Passt das überhaupt, moderne Möbel in einem historischen Gebäude?

Unbedingt! Eine historische Gestaltung würde doch mit dem Haus konkurrieren. Wir setzen deshalb auf eine moderne, zeitlose Gestaltung, die auch in 20 Jahren ihre Ästhetik behält. Für alle Räume gibt es ein ausgeklügeltes Farbkonzept. Jeder hat eine eigene Farbe in harmonierenden Blautönen.

Im dritten Stock sind vier Räume miteinander verbunden …

Der Tanzsaal und die Küche bleiben gestalterisch weitgehend wie gehabt, aber für alle anderen Räume sind Sichtachsen, Farbigkeit und eine neue Interpretation der Themen ganz wichtig.
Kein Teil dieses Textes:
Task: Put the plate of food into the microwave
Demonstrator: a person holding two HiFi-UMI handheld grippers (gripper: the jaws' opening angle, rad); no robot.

Jeder Raum hat sein eigenes Thema, etwa das Verhältnis von Rat und Stadt oder die überragenden Handwerker Nürnbergs.

Haben Sie dazu besondere Ideen?

Unser Anspruch als Büro ist, dass wir altersübergreifend und inklusiv ein emotionales Erlebnis schaffen. Das erreichen wir, indem wir digitale Vertiefungen anbieten und zu haptischen Interaktionen auffordern – und so hoffentlich jeden Menschen bei seinen Interessen abholen können. Wir wollen im Fembo-Haus zeigen, was Nürnberg besonders macht. Dabei beziehen wir auch das jüngere Publikum ein und entwickeln gerade einen Leitfaden für Kinder, der Neugier weckt und sie auf Details aufmerksam macht. Was haben zum Beispiel die Zeidler – also die Imker im Nürnberger Reichswald – mit dem Kaiserthron zu tun? Das ist spannend und interessant, das bleibt hängen. Sich dagegen einzelne Jahreszahlen zu merken, fällt schwer – nicht nur Kindern und Jugendlichen.

Ihr Büro hat den Zuschlag für die Gestaltung des ersten Abschnitts bekommen. Sie fangen jetzt an, ohne das Gesamtkonzept zu kennen. Wie geht das?

Wir legen die Basis für ein Stadtmuseum, das die Stadtentwicklung in verschiedenen Phasen und unter verschiedenen Aspekten betrachtet. Wir konzipieren das Leitsystem und die Medienstationen so, dass sie veränderbar sind. Dass Texte ersetzt, Vitrinen ergänzt oder rausgenommen werden können, dass die Medien jederzeit neu bespielt und angepasst werden können. Als Museum wird das Fembo-Haus also experimenteller, auch mutiger und vor allem wird es mehr auf die Bedürfnisse der Besucherinnen und Besucher eingehen als bisher.